A paralisação das atividades da Vale no Complexo de Mariana (MG), apesar de o impacto na produção ser pequeno, de 40,5 mil toneladas de finos de minério de ferro ao dia, pode atrapalhar a retomada da produção da mineradora e a imagem que tenta vender de ter superado as tragédias dos rompimentos das barragens em Mariana (de sua controlada Samarco) e Brumadinho (MG), conforme analistas do mercado.


A empresa anunciou a suspensão das atividades na última sexta (4), após uma notificação da Superintendência Regional do Trabalho (SRT), que não revelou os motivos para pedir a interdição. A paralisação impede a circulação de trens no Ramal Fábrica Nova, da Estrada de Ferro Vitória-Minas (EFVM), e o escoamento da produção da Usina Timbopeba. Além disso, acessos internos da mina Alegria também foram interditados. A Vale disse que está tomando medidas para retomar os trabalhos "o mais breve possível".

O mercado financeiro não reagiu bem à notícia. Além da incerteza sobre o período de paralisação, o acontecimento mostra que a mineradora ainda enfrenta desafios para restabelecer completamente a produção de minério de ferro. Analistas estimam que, desde a tragédia de Brumadinho, em 2019, a Vale tem 100 milhões de toneladas em capacidade anual total ou parcialmente paralisadas por causa de instabilidades de barragens de rejeitos.

A empresa tem afirmado, desde o ano passado, que está pronta para retomar a produção para que, até o fim do ano que vem, a companhia possa produzir 400 milhões de toneladas de minério ao ano. Em 2020, foram 300 milhões de toneladas.

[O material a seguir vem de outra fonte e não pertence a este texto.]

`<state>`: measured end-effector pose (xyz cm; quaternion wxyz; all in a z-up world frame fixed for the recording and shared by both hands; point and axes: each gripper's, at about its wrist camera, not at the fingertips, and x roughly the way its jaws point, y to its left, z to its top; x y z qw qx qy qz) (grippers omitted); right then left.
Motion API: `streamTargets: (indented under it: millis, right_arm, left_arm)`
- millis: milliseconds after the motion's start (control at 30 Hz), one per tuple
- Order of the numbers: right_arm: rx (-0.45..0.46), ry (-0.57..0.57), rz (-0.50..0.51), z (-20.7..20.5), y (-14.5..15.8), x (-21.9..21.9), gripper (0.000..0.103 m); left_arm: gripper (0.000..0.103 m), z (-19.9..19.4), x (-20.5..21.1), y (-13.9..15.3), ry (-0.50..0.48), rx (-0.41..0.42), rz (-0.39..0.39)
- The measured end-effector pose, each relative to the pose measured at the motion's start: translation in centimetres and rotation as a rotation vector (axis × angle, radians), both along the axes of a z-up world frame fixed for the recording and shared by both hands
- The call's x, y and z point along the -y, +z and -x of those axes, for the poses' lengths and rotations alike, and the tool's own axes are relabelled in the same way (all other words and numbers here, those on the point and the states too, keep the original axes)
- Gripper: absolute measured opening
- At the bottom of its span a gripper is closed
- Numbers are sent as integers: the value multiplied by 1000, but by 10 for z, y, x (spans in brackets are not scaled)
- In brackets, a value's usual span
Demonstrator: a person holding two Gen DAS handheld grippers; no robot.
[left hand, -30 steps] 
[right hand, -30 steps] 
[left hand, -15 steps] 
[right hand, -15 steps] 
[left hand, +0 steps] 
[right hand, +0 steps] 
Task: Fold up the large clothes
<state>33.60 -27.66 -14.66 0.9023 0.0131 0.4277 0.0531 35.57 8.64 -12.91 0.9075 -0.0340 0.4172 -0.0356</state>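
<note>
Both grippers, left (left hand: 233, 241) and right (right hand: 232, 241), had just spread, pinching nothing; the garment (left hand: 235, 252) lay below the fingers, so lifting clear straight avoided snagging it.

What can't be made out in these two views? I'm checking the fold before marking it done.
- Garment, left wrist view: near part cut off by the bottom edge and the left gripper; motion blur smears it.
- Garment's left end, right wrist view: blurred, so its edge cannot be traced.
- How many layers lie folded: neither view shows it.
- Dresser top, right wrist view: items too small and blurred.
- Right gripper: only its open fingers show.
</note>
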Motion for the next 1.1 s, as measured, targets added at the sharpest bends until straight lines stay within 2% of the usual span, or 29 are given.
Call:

Os planos, entretanto, podem mudar caso a paralisação em Mariana se estenda por mais tempo. "Eu não vejo grandes problemas pensando no curto prazo, mas dependendo do tempo que durar essa redução, pode impactar a produção futura", avaliou o analista da Ativa Investimentos, Ilan Arbetman.

Em um evento para o mercado, realizado semanas atrás, a Vale disse que sua capacidade produtiva estava em 327 milhões de toneladas ao ano, e a meta é produzir de 315 milhões a 335 milhões de toneladas de minério, em 2021.


Analistas do BTG Pactual, Leonardo Correa e Caio Greiner, afirmaram em relatório que, embora a mineradora esteja apta a cumprir o piso da meta, dificuldades como as de Mariana têm aumentado. "Nossa estimativa de 320 milhões de toneladas (neste ano) parece, de alguma forma, otimista", disseram

A Vale não informou qual porcentagem de sua produção diária vem do Complexo de Mariana, e de que formas tentará reverter a notificação da SRT que paralisou o complexo. A SRT também não deu maiores informações.

Ainda que a paralisação em Mariana se estenda por alguns meses, analistas acreditam que o impacto sobre os resultados financeiros da Vale será pequeno. "Com 33 mil toneladas por dia (produção de Timbopeba), significa que, se a produção ficar parada por três meses, o impacto em volume vai ser de cerca de 1% do guidance de produção para 2021. Não parece significativo", declara o chefe de análise de commodities do Itaú BBA, Daniel Sasson.

O chefe do Departamento de Engenharia de Minas (Demin) da Universidade Federal de Minas Gerais (UFMG), Roberto Galery, lembrou que o minério produzido pela Vale em Minas tem menor concentração de ferro, perto de 50%, o que significa que é menos puro do que o extraído no Pará, por exemplo. Por outro lado, ao reduzir a oferta no mercado internacional, a Vale daria suporte a novas altas do minério de ferro, que no último mês subiu 8% e bateu recordes de cotação.

"Mantemos recomendação de compra (para a ação da Vale) e ressaltamos que o aumento nos preços do minério de ferro deve mais que compensar este pequeno impacto (se houver)", escreveram Correa e Greiner, do BTG.


As informações são do Broadcast/Estadão.